Columbia Professor Calls NYSE Tokenization Plan ‘Vaporware’
A Columbia Business School professor has questioned the New York Stock Exchange’s newly announced plan to build a blockchain platform for real-world asset tokenization, citing a lack of technical detail and potential misalignment with crypto principles.
In an X post on Tuesday, Omid Malekan said the announcement resembles “vaporware,” noting unanswered issues such as the underlying chain, whether tokens would be permissioned or permissionless (or a hybrid), and how token economics and fees would be structured.
Vaporware typically refers to a product that is publicized before it exists in a working form and without clear implementation specifics.
On Monday, the NYSE and its parent company, Intercontinental Exchange, outlined a platform designed to support around-the-clock trading and instant settlement of stocks and exchange-traded funds using a blockchain-based post-trade system, with multi-chain compatibility and custody capabilities.
Malekan argued that the NYSE’s operations are built on a “highly centralized and oligopolistic architecture,” adding in a Fortune opinion piece that advances in computer science and cryptography would not change that dynamic unless the exchange significantly reshaped relationships with key partners.

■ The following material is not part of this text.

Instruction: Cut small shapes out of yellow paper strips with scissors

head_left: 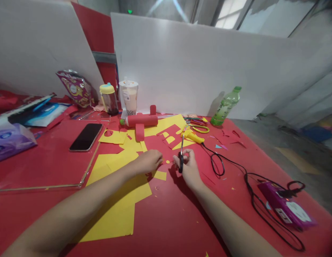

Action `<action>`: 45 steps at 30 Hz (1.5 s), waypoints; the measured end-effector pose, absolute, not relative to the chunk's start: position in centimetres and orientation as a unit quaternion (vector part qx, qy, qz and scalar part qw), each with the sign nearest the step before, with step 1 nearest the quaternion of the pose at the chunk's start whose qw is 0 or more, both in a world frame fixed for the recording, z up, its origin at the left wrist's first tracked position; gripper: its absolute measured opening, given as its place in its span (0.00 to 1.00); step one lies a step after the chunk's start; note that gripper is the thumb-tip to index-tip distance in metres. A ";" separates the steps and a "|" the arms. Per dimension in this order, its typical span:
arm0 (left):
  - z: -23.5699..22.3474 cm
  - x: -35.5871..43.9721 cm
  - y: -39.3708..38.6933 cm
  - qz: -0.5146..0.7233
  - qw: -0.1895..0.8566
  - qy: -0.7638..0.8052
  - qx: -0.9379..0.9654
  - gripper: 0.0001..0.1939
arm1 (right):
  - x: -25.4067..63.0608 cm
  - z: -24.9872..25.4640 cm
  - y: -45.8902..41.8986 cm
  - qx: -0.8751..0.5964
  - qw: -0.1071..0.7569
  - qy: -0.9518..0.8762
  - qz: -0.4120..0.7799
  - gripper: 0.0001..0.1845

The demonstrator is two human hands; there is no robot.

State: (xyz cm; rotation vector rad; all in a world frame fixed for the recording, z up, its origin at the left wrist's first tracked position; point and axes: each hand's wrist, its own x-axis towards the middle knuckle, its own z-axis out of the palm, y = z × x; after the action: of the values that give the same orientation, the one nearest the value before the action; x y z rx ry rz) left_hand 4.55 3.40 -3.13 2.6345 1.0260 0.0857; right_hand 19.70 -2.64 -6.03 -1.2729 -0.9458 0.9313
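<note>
My right hand (192, 172) grips black-handled scissors (180, 162), their blades pointing away from me above the table. Just left of it, my left hand (149, 161) is closed, its fingertips pinched together. Whatever may be between them is too small to make out. A small yellow paper circle (168, 162) lies between the two hands. Below my left hand is a yellow paper strip (159, 175), with large yellow sheets (112, 214) under my forearm. Beyond my hands lies a red paper-wrapped bottle (143, 120) with red paper pieces attached and a green cap at its left end.
A yellow glue gun (193, 136) is at the right, its black cable running toward a purple power strip (285, 205). Behind stand a green bottle (223, 109), a milk tea cup (129, 98) and a yellow-lidded jar (109, 100). A phone (86, 137) lies left.
</note>
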 end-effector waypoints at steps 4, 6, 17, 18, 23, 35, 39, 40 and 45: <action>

He compared the exchange’s move to AT&T’s attempt in the late 1990s to steer the early internet, suggesting that leadership in one technological era does not guarantee leadership in the next.
“Tokenization represents a radically different architecture. It requires different skills and business models to be useful,” Malekan wrote on X, concluding that he does not see a clear path for the NYSE’s tokenization-focused blockchain to succeed.
The NYSE was contacted for additional information about its tokenization initiative.
Industry executives view NYSE tokenization plan as a positive step
Despite the criticism, several industry participants described the NYSE’s tokenization efforts as constructive for the broader blockchain sector.
“On-chain trading of native tokenized equities coming from NYSE, no wrappers, no derivatives, no tokenized entitlements, bullish,” said Carlos Domingo, founder and CEO of RWA tokenization platform Securitize, on Tuesday.
“It’s about time we put the best tech to use,” added Alexander Spiegelman, head of research at Aptos Labs.
ARK Invest said on Wednesday that the RWA tokenization market could expand from $22.2 billion to $11 trillion by 2023, driven by greater regulatory clarity and enhanced institutional-grade infrastructure.